The Butterfly Effect of Altering Prompts: How Small Changes and Jailbreaks Affect Large Language Model Performance (2401.03729v3)

Published 8 Jan 2024 in cs.CL and cs.AI

Abstract: LLMs are regularly being used to label data across many domains and for myriad tasks. By simply asking the LLM for an answer, or ``prompting,'' practitioners are able to use LLMs to quickly get a response for an arbitrary task. This prompting is done through a series of decisions by the practitioner, from simple wording of the prompt, to requesting the output in a certain data format, to jailbreaking in the case of prompts that address more sensitive topics. In this work, we ask: do variations in the way a prompt is constructed change the ultimate decision of the LLM? We answer this using a series of prompt variations across a variety of text classification tasks. We find that even the smallest of perturbations, such as adding a space at the end of a prompt, can cause the LLM to change its answer. Further, we find that requesting responses in XML and commonly used jailbreaks can have cataclysmic effects on the data labeled by LLMs.

PDF HTML Abstract

Overview of the Impact of Prompt Variation on LLMs

The paper "The Butterfly Effect of Altering Prompts: How Small Changes and Jailbreaks Affect LLM Performance" by Abel Salinas and Fred Morstatter offers a comprehensive exploration of the sensitivity of LLMs to modifications in input prompts. This paper scrutinizes the variations in LLM outputs that result from seemingly negligible changes in prompt construction, a critical consideration given the widespread use of these models in data labeling across various domains.

The authors perform an extensive analysis across eleven text classification tasks utilizing diverse prompt variations, which fall into four categories: output format specifications, minor perturbations, jailbreaks, and tipping scenarios, where the latter implies offering a hypothetical tip to the model. The LLM under evaluation is OpenAI's GPT-3.5 model, selected for its accessibility and advanced capabilities.

Key Findings

Prompt Sensitivity: The paper reveals that LLMs are highly sensitive to prompt variations.

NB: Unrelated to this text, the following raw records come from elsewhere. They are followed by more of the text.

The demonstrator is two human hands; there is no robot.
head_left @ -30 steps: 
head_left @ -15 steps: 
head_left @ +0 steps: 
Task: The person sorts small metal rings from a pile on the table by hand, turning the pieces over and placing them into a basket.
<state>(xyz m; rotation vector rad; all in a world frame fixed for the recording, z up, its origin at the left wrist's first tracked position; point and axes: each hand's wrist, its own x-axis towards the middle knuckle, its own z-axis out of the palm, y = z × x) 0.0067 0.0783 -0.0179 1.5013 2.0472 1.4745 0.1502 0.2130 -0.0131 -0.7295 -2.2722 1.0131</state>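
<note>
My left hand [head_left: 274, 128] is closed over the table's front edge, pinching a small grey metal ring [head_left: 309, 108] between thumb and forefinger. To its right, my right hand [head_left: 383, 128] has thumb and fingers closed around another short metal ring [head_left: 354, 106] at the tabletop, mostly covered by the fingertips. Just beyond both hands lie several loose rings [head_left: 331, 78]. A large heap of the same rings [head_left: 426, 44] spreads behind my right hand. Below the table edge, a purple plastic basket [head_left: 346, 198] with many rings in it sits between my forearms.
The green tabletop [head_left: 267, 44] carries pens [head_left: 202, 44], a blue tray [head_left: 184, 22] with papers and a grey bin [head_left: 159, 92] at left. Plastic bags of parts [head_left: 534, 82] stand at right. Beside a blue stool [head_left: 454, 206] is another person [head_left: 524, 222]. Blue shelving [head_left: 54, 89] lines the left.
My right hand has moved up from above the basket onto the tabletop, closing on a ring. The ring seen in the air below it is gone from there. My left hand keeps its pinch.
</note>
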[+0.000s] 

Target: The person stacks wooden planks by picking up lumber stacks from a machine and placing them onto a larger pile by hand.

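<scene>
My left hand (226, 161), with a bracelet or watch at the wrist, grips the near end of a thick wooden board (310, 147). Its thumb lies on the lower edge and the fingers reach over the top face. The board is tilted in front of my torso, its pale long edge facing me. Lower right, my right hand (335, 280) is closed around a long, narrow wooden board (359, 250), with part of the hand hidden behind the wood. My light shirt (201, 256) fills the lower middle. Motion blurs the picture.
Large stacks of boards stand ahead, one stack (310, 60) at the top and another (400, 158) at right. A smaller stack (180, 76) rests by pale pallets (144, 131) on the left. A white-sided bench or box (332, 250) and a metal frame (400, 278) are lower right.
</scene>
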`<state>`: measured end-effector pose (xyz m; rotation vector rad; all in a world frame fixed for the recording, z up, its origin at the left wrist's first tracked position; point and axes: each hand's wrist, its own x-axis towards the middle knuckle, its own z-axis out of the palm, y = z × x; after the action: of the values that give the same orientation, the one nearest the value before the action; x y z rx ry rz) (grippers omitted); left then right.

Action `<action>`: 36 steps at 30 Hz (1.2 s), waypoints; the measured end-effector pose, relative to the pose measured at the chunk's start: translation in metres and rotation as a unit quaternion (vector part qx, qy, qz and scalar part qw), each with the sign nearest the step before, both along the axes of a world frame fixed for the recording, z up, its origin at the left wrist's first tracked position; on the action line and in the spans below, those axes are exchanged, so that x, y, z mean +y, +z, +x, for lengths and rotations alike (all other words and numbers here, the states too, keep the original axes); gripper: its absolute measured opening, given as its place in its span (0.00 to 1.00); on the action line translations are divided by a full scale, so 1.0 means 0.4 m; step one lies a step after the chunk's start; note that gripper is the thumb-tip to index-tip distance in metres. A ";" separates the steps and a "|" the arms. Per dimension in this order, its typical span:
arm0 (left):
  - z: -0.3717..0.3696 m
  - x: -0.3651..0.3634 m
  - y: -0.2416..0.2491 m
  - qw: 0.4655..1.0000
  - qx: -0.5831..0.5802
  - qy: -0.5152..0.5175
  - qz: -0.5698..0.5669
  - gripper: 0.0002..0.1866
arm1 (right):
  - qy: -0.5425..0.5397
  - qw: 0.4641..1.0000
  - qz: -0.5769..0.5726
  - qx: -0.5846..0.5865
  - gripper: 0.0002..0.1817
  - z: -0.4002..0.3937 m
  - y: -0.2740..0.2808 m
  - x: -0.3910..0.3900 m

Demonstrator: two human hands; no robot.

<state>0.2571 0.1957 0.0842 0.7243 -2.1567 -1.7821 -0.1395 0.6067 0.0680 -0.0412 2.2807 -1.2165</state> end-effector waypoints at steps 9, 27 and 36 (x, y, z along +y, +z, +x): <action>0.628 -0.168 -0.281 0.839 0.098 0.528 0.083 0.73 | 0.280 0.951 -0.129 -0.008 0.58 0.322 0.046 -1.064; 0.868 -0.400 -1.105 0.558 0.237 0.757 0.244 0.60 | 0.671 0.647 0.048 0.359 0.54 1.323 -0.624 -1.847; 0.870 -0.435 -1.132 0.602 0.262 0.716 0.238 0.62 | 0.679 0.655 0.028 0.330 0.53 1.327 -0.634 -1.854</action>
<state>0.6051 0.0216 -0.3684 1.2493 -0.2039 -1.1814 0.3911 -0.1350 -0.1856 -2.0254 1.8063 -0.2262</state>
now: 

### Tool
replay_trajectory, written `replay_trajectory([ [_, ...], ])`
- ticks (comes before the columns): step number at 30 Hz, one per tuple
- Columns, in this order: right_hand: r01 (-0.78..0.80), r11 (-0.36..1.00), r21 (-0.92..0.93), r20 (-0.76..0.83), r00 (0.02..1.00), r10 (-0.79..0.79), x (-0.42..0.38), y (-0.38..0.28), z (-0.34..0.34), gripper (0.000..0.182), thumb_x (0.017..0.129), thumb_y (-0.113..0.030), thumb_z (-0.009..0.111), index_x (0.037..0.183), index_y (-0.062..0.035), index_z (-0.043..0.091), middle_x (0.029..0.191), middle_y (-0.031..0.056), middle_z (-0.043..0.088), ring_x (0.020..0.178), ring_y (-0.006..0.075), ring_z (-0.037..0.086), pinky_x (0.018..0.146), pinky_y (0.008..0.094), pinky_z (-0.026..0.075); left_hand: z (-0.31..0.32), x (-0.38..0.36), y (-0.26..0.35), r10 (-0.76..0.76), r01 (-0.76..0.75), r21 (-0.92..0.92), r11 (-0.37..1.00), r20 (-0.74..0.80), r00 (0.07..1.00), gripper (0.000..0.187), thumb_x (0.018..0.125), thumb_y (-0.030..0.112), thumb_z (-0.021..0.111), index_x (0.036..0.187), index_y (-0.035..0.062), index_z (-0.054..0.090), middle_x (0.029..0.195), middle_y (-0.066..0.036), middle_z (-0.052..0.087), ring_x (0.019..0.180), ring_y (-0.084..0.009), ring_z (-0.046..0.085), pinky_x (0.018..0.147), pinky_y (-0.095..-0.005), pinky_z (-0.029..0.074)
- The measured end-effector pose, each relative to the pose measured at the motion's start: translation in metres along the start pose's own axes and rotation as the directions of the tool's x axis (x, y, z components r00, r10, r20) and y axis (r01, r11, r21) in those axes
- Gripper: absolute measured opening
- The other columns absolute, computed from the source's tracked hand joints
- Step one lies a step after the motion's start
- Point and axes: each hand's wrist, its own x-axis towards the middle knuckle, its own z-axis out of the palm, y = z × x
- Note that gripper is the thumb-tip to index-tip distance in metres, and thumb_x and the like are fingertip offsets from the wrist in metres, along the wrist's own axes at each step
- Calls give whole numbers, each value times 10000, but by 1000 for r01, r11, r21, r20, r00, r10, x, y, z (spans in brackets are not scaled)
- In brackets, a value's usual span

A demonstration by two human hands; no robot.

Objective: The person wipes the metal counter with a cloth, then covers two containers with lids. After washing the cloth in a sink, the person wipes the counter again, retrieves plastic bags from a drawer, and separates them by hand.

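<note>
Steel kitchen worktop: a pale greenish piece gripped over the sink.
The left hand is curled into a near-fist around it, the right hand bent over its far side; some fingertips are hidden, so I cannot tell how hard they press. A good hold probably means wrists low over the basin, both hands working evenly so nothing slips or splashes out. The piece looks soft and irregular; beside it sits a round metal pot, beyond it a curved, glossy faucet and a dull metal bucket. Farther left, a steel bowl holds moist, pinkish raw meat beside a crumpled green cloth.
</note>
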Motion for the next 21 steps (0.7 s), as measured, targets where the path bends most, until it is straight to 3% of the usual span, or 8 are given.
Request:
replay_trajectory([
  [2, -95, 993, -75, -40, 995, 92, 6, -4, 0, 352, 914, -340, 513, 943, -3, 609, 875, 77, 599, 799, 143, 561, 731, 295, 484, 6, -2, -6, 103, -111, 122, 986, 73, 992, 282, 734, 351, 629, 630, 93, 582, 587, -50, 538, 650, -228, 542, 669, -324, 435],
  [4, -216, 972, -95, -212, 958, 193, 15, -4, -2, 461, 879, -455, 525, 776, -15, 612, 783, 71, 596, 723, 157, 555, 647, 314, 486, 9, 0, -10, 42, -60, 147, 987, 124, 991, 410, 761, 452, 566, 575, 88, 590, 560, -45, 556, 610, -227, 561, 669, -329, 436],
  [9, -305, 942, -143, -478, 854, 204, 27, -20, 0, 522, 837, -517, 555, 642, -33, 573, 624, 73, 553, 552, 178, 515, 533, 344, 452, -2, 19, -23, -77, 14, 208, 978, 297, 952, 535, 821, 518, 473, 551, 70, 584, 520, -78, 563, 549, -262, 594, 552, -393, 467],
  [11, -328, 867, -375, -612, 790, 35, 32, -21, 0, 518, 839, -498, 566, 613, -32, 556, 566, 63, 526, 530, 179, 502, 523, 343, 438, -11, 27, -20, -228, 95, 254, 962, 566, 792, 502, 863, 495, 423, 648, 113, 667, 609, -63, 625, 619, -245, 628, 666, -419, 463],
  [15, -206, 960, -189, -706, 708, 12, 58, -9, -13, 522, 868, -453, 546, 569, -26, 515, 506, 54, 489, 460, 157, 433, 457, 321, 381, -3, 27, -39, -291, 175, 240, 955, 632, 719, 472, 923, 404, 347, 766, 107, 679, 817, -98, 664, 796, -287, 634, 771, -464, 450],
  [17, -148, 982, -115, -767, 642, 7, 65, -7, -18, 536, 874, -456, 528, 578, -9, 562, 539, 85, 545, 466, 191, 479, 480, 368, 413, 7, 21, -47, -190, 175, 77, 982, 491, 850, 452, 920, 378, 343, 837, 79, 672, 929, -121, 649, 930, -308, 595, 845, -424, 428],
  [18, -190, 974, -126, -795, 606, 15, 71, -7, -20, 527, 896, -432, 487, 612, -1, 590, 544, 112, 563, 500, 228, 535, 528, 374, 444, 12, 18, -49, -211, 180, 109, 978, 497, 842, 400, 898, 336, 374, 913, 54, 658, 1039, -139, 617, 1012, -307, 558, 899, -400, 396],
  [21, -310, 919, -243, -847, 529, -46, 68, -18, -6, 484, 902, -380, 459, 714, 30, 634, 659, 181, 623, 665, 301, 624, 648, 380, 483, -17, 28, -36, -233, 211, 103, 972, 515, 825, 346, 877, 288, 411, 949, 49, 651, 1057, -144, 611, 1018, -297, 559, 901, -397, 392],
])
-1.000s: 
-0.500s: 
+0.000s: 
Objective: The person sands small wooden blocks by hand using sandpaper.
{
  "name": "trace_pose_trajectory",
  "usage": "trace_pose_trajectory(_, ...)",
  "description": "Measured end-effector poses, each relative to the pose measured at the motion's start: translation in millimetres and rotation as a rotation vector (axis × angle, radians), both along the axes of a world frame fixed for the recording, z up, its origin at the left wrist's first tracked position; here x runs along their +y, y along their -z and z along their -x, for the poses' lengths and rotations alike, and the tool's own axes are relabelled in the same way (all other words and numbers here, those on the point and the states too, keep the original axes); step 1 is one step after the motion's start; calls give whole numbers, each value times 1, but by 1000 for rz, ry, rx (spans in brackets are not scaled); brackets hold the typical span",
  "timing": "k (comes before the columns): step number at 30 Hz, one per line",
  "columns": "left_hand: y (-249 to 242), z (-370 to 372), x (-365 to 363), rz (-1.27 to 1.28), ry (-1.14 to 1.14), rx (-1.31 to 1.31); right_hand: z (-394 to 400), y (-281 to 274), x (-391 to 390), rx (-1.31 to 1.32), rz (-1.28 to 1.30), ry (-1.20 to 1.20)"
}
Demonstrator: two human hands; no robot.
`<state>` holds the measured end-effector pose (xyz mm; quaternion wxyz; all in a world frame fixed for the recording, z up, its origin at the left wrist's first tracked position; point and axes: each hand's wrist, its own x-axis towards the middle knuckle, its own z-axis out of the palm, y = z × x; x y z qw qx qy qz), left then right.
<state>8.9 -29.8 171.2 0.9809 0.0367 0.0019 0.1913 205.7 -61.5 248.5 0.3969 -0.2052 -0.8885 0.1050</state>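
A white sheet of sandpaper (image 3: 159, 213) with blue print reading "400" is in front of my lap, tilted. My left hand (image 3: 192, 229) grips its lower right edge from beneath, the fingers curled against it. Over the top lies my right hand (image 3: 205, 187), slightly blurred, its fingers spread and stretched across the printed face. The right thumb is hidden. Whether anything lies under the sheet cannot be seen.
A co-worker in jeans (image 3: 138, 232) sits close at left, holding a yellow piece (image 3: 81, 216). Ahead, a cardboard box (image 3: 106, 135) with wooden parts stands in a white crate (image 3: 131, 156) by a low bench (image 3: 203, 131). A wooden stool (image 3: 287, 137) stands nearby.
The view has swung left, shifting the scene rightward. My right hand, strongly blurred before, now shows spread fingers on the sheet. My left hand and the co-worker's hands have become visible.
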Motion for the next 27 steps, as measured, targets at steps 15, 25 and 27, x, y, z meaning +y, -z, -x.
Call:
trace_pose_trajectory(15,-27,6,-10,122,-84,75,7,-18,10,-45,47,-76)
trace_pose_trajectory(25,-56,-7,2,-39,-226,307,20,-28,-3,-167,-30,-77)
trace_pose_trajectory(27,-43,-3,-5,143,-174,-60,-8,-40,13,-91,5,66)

For instance, minor perturbations like adding a space before or after a prompt can alter a substantial number of predictions. Transforming prompts from questions to statements also yielded significant response changes.
Effect on Accuracy: The paper highlights that different prompt variations impact the accuracy of predictions. Notably, specifying output formats such as XML, CSV, and JSON Checkbox led to reduced accuracy, while using the No Specified Format showed the highest overall performance. The Python List specification also showed consistent results, making it a recommended option for users seeking reproducible and reliable outcomes.
Jailbreak Implications: The deployment of jailbreaks for sensitive subject matter produced profound effects, often leading to catastrophic accuracy loss. Techniques like AIM and Dev Mode v2 resulted in a massive number of invalid responses, primarily due to the model's refusal to comply, thereby highlighting the robustness of ethical constraints ingrained in the LLMs.
Similarity of Predictions: Through Multidimensional Scaling (MDS), the paper visualizes that perturbation-induced changes cluster closely, whereas jailbreak-induced variations deviate significantly, underscoring divergent response patterns under these conditions.
Annotator Disagreement Correlation: An investigation into the correlation between human annotator disagreement and LLM prediction shifts revealed weak correlations, suggesting that prediction variances are not solely attributable to the intrinsic difficulty or confusion of the inputs.

Implications and Future Directions

This work broadly implies the need for robust prompt engineering practices, emphasizing the inherent instability of LLM outputs under minor prompt variations. Practitioners leveraging LLMs for data labeling or other text-based tasks must consider these findings crucial to ensuring accuracy and consistency.

The results also highlight the necessity for building LLMs that are less susceptible to semantic-preserving variations in prompts, paving the path for further research into methodologies that can mitigate these disparities. The paper provides a framework for future endeavors to refine the interpretability and reliability of LLMs, tailoring them towards more stable behavior in deployment environments.

Moving forward, research should delve into the internal mechanisms leading to sensitive behavior in LLMs. Understanding whether these are intrinsic to current model architectures or data distributions could illuminate paths to develop more resilient models. Moreover, addressing ethical concerns surrounding jailbreak strategies should remain a priority to fortify content safety measures intrinsically within AI models.

In summary, Salinas and Morstatter's research provides significant insights into the unpredictable nature of LLMs in response to prompt variations and offers a scaffold for future improvements in prompt engineering and model robustness.